Book Synopsis Encyclopedia of American Short Films, 1926-1959 by : Graham Webb
Download or read book Encyclopedia of American Short Films, 1926-1959 written by Graham Webb and published by McFarland. This book was released on 2020-07-27 with total page 735 pages. Available in PDF, EPUB and Kindle. Book excerpt: Short subject films have a long history in American cinemas. These could be anywhere from 2 to 40 minutes long and were used as a "filler" in a picture show that would include a cartoon, a newsreel, possibly a serial and a short before launching into the feature film. Shorts could tackle any topic of interest: an unusual travelogue, a comedy, musical revues, sports, nature or popular vaudeville acts.
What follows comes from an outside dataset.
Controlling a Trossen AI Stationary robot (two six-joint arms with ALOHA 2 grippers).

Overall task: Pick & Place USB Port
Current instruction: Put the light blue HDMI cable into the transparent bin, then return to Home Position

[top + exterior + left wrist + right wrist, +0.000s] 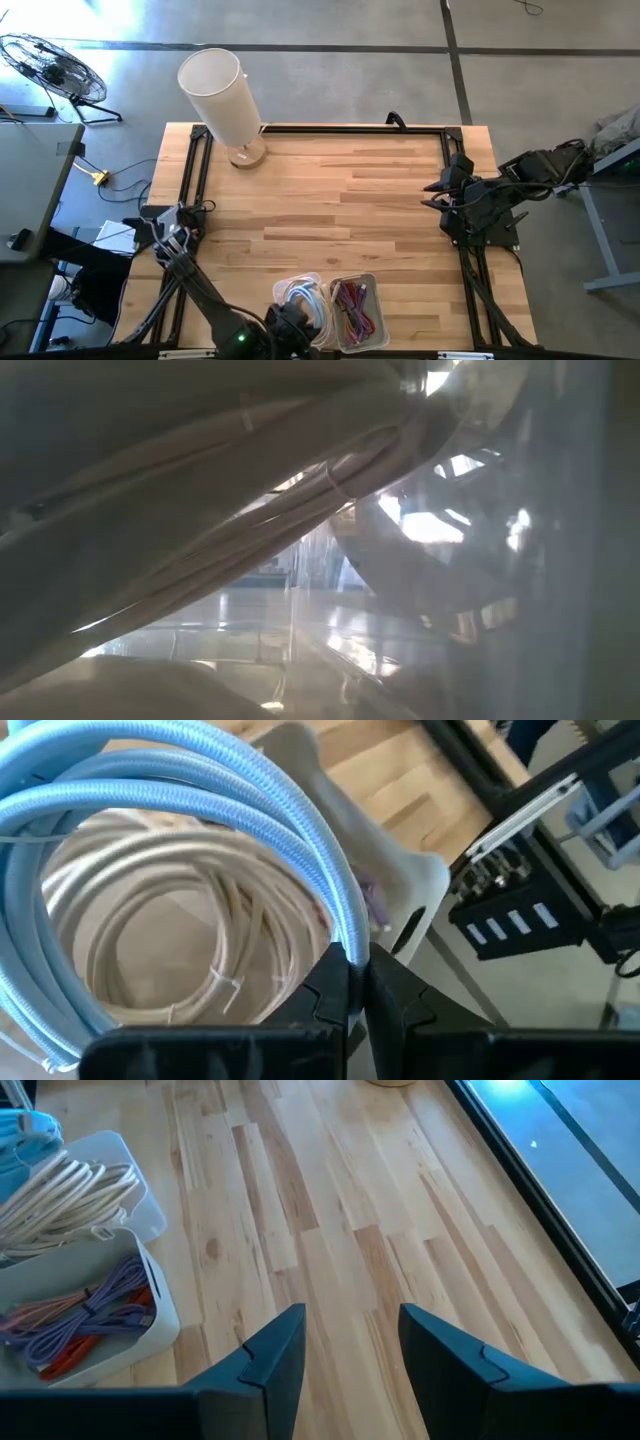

With the advent of sound-on-film in the mid-to-late 1920s, makers of earlier silent short subjects began experimenting with the short films, using them as a testing ground for the use of sound in feature movies. After the Second World War, and the rising popularity of television, short subject films became far too expensive to produce and they had mostly disappeared from the screens by the late 1950s. This encyclopedia offers comprehensive listings of American short subject films from the 1920s through the 1950s.
Book Synopsis Big Sky Rivers by : Robert Kelley Schneiders
Download or read book Big Sky Rivers written by Robert Kelley Schneiders and published by . This book was released on 2003 with total page 400 pages. Available in PDF, EPUB and Kindle. Book excerpt: To frame his story, Schneiders goes back to the nineteenth-century journals of fur traders and settlers and in the record of flora, fauna, floods, and human activity he finds evidence of rapid and disruptive change. Bison once had the greatest influence on the land, and Schneiders depicts an original bison and Indian trail networks on which were overlaid the first torts and towns and then the railroads, highways, and reservoirs that reconfigured the region forever.
Download or read book Rhythm of the Wild written by Kim Heacox and published by Rowman & Littlefield. This book was released on 2021-04-01 with total page 305 pages. Available in PDF, EPUB and Kindle. Book excerpt: From Kim Heacox, the acclaimed author of The Only Kayak and John Muir and the Ice That Started a Fire, comes Rhythm of the Wild, an Alaska memoir focused on Denali National Park. Music runs through every page of this book, as do stories, rivers and wolves. At its heart, Rhythm of the Wild is a love story. It begins in 1981 and ends in 2014, yet reaches beyond the arc of time. Author and mountaineer Jonathan Waterman has called Heacox “our northern Edward Abbey.” In this book we find out why. We hitchhike with Kim through Idaho, camp on the Colorado Plateau, and fly off the sand cliffs of Hangman Creek with a little terrier named Super Max, the Wonder Dog. We meet Zed, the Aborigine; Nine Fingers, the blues guitarist; and Adolph Murie, the legendary wildlife biologist, who dared to say that wolves should be protected, not persecuted. Kim also reprises in this book his friend Richard Steele, a beloved character from The Only Kayak. Some books are larger than their actual subject—this is one. Part memoir, part exploration of Denali’s inspiring natural and human history, and part conservation polemic, Rhythm of the Wild ranges from funny to provocative. It’s a celebration of—and a plea to restore and defend—the vibrant earth and our rightful place in it.
Download or read book Billboard written by and published by . This book was released on 1968-03-16 with total page 92 pages. Available in PDF, EPUB and Kindle. Book excerpt: In its 114th year, Billboard remains the world's premier weekly music publication and a diverse digital, events, brand, content and data licensing platform. Billboard publishes the most trusted charts and offers unrivaled reporting about the latest music, video, gaming, media, digital and mobile entertainment issues and trends.